» What to produce: Give back each line of the listing precisely as written.

» Dataset extract:
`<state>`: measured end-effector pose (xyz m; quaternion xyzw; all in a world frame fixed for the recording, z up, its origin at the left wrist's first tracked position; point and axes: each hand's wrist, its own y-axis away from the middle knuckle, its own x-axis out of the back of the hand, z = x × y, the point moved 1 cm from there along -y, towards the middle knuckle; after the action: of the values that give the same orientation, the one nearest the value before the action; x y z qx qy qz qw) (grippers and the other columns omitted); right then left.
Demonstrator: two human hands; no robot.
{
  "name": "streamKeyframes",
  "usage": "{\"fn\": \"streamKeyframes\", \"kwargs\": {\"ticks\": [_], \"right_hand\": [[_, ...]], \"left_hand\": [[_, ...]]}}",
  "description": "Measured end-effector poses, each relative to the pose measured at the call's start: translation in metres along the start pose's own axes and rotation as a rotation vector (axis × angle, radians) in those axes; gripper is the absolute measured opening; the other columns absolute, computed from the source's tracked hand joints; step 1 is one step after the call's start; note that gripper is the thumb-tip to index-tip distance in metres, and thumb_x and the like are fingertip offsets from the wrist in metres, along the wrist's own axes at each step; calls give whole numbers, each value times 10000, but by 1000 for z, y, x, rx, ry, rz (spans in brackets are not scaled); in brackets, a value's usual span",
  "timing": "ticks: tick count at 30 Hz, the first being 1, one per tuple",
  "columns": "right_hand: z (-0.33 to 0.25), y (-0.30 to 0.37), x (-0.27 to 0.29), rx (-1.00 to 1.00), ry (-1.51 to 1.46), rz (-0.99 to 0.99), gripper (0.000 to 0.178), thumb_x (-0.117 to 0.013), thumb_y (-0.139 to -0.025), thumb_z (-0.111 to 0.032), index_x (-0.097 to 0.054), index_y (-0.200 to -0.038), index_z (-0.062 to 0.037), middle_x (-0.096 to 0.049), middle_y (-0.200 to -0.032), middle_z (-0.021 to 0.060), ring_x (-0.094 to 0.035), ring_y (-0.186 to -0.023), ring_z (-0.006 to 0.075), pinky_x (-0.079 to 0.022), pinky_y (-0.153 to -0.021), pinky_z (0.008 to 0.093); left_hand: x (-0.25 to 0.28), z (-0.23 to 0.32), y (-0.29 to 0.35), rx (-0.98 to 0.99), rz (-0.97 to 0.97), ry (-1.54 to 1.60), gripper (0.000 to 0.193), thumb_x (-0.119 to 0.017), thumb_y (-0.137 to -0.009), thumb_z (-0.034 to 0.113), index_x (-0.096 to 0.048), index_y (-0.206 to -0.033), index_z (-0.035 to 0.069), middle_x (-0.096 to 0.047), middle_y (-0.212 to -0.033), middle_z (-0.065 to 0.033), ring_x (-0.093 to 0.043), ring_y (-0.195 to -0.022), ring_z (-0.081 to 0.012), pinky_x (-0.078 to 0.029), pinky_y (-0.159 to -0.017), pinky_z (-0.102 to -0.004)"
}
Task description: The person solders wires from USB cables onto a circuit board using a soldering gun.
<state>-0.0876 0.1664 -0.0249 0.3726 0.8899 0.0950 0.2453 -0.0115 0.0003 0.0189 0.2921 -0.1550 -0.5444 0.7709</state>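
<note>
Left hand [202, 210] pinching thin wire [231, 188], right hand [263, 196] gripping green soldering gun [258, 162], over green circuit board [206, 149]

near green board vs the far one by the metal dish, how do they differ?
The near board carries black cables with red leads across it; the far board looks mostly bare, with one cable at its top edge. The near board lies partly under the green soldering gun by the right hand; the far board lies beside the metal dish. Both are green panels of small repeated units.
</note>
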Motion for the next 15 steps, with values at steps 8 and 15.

» Answer to this exercise:
`<state>`: measured end-effector pose (xyz m; quaternion xyzw; all in a world frame fixed for the recording, z up, its origin at the left wrist's first tracked position; point and axes: each hand's wrist, its own y-axis away from the middle knuckle, its own x-axis out of the back of the hand, z = x × y, the point moved 1 cm from there along -y, towards the middle knuckle; after the action: of the values that give the same orientation, the one nearest the value before the action; x y z qx qy qz qw) (grippers and the other columns omitted); right then left.
Demonstrator: two human hands; no robot.
{
  "name": "streamKeyframes",
  "usage": "{\"fn\": \"streamKeyframes\", \"kwargs\": {\"ticks\": [_], \"right_hand\": [[_, ...]], \"left_hand\": [[_, ...]]}}",
  "description": "Measured end-effector poses, each relative to the pose measured at the call's start: translation in metres along the start pose's own axes and rotation as a rotation vector (axis × angle, radians) in those axes; gripper is the absolute measured opening; the other columns absolute, computed from the source's tracked hand joints; step 1 is one step after the call's start; note that gripper is the thumb-tip to index-tip distance in metres, and thumb_x and the like are fingertip offsets from the wrist in metres, along the wrist's own axes at each step; calls give whole numbers, each value times 10000, but by 1000 for z, y, x, rx, ry, rz (spans in brackets are not scaled); in brackets, a value's usual span",
  "timing": "ticks: tick count at 30 Hz, the first being 1, one per tuple",
  "columns": "right_hand: z (-0.33 to 0.25), y (-0.30 to 0.37), x (-0.27 to 0.29), rx (-1.00 to 1.00), ry (-1.51 to 1.46), rz (-0.99 to 0.99), gripper (0.000 to 0.178), thumb_x (-0.117 to 0.013), thumb_y (-0.139 to -0.025), thumb_z (-0.111 to 0.032), index_x (-0.097 to 0.054), index_y (-0.200 to -0.038), index_z (-0.062 to 0.037), middle_x (-0.096 to 0.049), middle_y (-0.200 to -0.032), middle_z (-0.021 to 0.060), ring_x (-0.094 to 0.035), ring_y (-0.186 to -0.023), ring_z (-0.006 to 0.075), pinky_x (-0.079 to 0.022), pinky_y (-0.153 to -0.021), pinky_z (0.008 to 0.093); left_hand: x (-0.25 to 0.28), z (-0.23 to 0.32), y (-0.29 to 0.35), rx (-0.98 to 0.99), rz (-0.97 to 0.97), ry (-1.54 to 1.60), gripper (0.000 to 0.193), thumb_x (-0.119 to 0.017), thumb_y (-0.137 to -0.009), thumb_z (-0.034 to 0.113), index_x (-0.096 to 0.048), index_y (-0.206 to -0.033), index_z (-0.035 to 0.069), middle_x (-0.096 to 0.047), middle_y (-0.212 to -0.033), middle_z (-0.065 to 0.033), ring_x (-0.093 to 0.043), ring_y (-0.195 to -0.022), ring_z (-0.081 to 0.012), pinky_x (-0.078 to 0.029), pinky_y (-0.159 to -0.017), pinky_z (-0.102 to -0.004)"
}
Task description: The person solders wires from USB cables onto a circuit board using a soldering gun.
<state>-0.0876 0.1664 -0.0249 0.3726 0.8899 0.0950 0.2453 -0.0115 0.0003 0.0189 0.2921 -0.1550 -0.5444 0.7709</state>
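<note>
Left hand [202, 210] pinching thin wire [231, 188], right hand [263, 196] gripping green soldering gun [258, 162], over green circuit board [206, 149]

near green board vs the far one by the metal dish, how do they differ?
The near board carries black cables with red leads across it; the far board looks mostly bare, with one cable at its top edge. The near board lies partly under the green soldering gun by the right hand; the far board lies beside the metal dish. Both are green panels of small repeated units.
</note>
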Motion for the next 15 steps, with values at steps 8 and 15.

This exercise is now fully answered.